Rose v. Hakim

Decision Date10 November 1971
Docket NumberCiv. A. No. 2132-68.
Citation335 F. Supp. 1221
PartiesGeorge W. ROSE, Jr., an infant, by and through his father and next friend, George W. Rose and George W. Rose, Plaintiffs, v. Arcadius H. HAKIM and Weston Bruner, Jr., et al., Defendants.
CourtU.S. District Court — District of Columbia

COPYRIGHT MATERIAL OMITTED

J. Joseph Barse, Washington, D. C., for plaintiffs.

Denver H. Graham, Washington, D. C., for Arcadius H. Hakim.

J. Harry Welch, Washington, D. C., for Associated Anesthesiologists.

John L. Laskey, Diane M. Sullivan, Washington, D. C., for Washington Hospital Center.

OPINION

WILLIAM B. JONES, District Judge.

By an amended complaint this medical malpractice action was brought by plaintiffs against Arcadius H. Hakim, an ear, nose and throat surgeon (Hakim), a number of physicians practicing medicine in partnership as anesthesiologists (Associated Anesthesiologists) and the Washington Hospital Center (Hospital). The plaintiffs are George W. Rose, Jr. (infant plaintiff) and his father George W. Rose (father plaintiff) who brought the action for and on behalf of the infant plaintiff as well as in his own behalf.

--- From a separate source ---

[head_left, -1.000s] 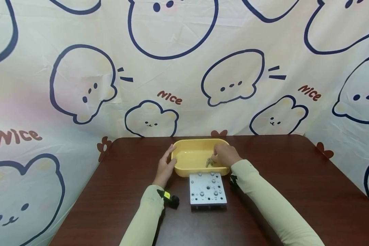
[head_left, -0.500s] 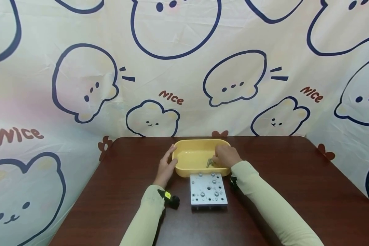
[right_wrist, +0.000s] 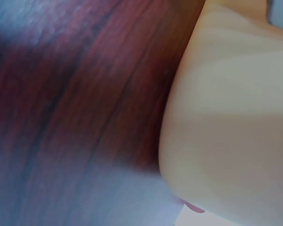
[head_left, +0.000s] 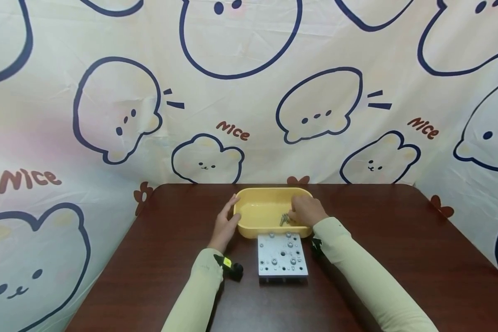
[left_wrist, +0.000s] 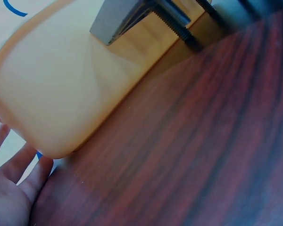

Before trial plaintiffs settled with and dismissed Hakim and Associated Anesthesiologists from the action. Plaintiffs thereafter proceeded to trial by the Court and jury of their action against Hospital. This resulted in jury verdicts in favor of the plaintiffs. Infant plaintiff was awarded $265,000.00 and father plaintiff was awarded $29,777.25.1

In their pleadings Hakim and Associated Anesthesiologists each cross-claimed against Hospital for indemnification or contribution.2 Hospital cross-claimed against Hakim and Associated Anesthesiologists. In each instance the cross-claim was for indemnification. At pretrial it was stipulated by the parties that the cross-claims would be tried by the Court without a jury. At the commencement of the trial Hospital dismissed its cross-claim against Hakim.

The cross-claims were tried by the Court without the jury contemporaneously with the jury trial of plaintiffs' action against the Hospital. The jury was excused from the courtroom when evidence relating solely to the cross-claims was being received by the Court. At no time was the jury informed of either the amount or the fact that Hakim and Associated Anesthesiologists had settled with plaintiffs. Thus the Court has before it the evidence received out of the presence of the jury and the evidence received in the jury case.3 From that evidence the Court finds the facts to be as follows.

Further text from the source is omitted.